4.5. Study Limitations and Strengths

This study has some limitations. First, it was a cross-sectional study design, and we could not establish causal relationships between MedDiet adherence and health outcomes. Second, we used the KIDMED score without integrating it with a food frequency questionnaire. However, periodically, our patients carried out a dietary survey by dieticians for the improvement of carbohydrate counting, indeed, they were educated about the assessment of diet quality. Furthermore, the KIDMED score is the most used index of adherence in the pediatric literature and by using it in the past we have obtained interesting results, and it has been validated through use on the general population [27,28]. Indeed, we cannot exclude further nutrients from being players behind the food habits we reported in T1D.Unexpectedly, we failed to show any correlation with fruit or vegetable intake. This could result from high consumption of fruits and vegetables in our cohort, likely due to the dietary counseling for T1D. Furthermore, physical activity had minimal impact on the features we analyzed. Although the International Physical Activity Questionnaire (IPAQ) was validated on children and adolescents [21], movement activities linked to free play among peers could be underreported. In general, we demonstrated that good adherence to the MedDiet, in particular to some food habits, was associated with a better metabolic status in youth with T1D.

5. Conclusions

Dietary risk factors, typical of low adherence to the MedDiet, were associated with a high risk of obesity in T1D, which were the same as the general pediatric and adult population. This suggests that youths with T1D are not protected from increased weight whether they continuously adhere to healthy food patterns or not.
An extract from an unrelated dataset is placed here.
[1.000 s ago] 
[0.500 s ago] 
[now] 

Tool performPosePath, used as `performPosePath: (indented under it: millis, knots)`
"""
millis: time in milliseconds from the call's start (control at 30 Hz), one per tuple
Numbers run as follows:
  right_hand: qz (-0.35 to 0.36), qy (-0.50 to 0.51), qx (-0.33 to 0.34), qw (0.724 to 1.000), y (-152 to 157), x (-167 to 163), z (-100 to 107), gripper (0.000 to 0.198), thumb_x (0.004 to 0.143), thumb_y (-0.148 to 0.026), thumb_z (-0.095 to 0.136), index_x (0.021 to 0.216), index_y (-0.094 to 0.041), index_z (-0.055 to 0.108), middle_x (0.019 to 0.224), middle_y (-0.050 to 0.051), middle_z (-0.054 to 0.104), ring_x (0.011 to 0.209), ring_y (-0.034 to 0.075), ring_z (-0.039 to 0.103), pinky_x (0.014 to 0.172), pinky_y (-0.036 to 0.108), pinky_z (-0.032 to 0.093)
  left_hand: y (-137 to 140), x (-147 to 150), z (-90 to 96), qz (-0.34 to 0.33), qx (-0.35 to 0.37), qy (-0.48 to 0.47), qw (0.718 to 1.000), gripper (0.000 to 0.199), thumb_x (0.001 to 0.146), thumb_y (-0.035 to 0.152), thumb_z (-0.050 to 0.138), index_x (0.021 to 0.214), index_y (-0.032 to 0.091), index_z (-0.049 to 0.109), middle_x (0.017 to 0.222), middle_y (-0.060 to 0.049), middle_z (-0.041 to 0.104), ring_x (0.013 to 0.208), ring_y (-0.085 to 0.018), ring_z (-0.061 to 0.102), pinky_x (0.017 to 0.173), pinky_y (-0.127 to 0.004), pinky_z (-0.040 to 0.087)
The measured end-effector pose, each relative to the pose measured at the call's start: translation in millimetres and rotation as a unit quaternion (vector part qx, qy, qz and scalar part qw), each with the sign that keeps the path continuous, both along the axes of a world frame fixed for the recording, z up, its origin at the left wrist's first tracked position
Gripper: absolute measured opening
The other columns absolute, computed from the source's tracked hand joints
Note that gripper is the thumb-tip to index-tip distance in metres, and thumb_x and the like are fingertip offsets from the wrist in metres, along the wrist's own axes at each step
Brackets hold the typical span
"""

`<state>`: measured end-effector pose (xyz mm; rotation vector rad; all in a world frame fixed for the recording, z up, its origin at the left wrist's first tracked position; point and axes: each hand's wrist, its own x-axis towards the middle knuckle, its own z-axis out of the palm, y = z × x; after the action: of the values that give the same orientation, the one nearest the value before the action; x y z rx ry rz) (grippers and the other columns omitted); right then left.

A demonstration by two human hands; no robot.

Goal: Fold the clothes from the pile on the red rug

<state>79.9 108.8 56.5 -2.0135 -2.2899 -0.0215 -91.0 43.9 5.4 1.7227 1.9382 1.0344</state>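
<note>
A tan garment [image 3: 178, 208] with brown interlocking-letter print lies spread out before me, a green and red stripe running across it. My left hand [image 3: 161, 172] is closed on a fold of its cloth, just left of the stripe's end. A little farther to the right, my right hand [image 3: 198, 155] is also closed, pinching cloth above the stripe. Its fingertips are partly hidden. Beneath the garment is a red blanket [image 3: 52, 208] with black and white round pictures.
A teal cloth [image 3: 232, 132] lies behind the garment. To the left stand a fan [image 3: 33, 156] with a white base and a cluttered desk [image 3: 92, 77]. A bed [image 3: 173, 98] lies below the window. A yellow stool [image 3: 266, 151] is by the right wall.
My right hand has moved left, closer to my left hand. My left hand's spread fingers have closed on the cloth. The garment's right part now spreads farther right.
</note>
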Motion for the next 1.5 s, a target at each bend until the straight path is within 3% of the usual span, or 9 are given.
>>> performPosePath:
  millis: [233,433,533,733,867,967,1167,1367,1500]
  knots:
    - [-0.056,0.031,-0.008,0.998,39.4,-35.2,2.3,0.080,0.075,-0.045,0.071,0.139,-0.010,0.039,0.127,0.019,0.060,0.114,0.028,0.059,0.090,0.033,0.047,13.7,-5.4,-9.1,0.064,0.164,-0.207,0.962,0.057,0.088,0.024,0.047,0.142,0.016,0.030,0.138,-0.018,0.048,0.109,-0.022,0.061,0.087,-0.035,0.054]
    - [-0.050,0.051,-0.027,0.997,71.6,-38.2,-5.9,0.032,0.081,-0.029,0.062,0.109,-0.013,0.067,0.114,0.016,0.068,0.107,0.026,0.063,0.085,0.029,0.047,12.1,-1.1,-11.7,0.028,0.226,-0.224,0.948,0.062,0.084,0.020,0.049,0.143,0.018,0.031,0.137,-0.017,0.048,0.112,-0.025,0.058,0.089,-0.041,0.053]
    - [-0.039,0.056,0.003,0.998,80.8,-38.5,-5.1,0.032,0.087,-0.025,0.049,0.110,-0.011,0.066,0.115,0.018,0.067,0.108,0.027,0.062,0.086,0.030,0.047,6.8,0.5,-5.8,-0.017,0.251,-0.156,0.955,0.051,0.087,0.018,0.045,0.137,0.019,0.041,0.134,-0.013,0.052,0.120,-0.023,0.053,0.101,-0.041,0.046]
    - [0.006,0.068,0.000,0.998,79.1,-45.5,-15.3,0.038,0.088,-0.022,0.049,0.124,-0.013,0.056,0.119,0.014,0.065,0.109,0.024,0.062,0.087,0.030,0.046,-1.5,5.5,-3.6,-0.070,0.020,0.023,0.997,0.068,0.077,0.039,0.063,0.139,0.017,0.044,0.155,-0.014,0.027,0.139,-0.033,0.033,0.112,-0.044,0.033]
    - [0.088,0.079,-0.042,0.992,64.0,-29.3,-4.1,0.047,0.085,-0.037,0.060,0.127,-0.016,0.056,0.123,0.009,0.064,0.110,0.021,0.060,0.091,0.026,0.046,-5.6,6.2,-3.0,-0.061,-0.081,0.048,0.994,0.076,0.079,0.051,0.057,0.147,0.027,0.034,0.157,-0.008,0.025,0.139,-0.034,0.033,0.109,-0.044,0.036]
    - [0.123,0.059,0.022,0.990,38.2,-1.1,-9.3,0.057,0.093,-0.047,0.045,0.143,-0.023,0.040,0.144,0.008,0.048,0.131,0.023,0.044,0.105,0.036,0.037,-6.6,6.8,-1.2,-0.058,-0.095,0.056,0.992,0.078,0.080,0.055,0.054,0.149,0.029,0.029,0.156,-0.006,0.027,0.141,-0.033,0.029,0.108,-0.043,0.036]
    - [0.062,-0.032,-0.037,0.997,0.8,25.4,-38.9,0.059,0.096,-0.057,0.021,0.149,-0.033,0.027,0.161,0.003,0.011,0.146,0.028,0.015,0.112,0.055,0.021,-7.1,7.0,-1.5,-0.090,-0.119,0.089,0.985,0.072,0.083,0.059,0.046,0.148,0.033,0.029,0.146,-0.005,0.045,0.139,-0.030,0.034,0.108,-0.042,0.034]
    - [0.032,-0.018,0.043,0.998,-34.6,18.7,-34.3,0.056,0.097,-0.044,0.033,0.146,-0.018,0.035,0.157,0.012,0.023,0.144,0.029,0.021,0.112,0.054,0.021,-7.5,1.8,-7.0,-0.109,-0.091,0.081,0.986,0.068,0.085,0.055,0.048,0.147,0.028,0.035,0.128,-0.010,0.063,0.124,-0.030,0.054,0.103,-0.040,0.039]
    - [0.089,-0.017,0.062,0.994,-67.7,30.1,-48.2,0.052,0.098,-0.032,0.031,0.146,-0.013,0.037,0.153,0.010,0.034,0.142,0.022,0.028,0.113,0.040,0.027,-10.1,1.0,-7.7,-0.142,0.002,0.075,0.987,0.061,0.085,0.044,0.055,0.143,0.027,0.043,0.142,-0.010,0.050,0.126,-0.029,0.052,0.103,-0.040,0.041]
The habit of having breakfast with foods rich in nutrients, including dairy products, is one of the most important dietary features we found associated with good glucose and metabolic control. The promotion of breakfast, as well as discouraging the excessive intake of ultra-processed foods, are confirmed key determinants in the prevention of negative health effects of nutrition transition in youth with T1D. Even if the cardiovascular protective role of EVOO is reaching amassing evidence in children, more attention and further research are needed to understand the role of fish consumption in glucose regulation. The promotion of the MedDiet is a good strategy to include in the management of youth with T1D, and all parents should be aware of this to obtain the best results for their children in the management of the disease.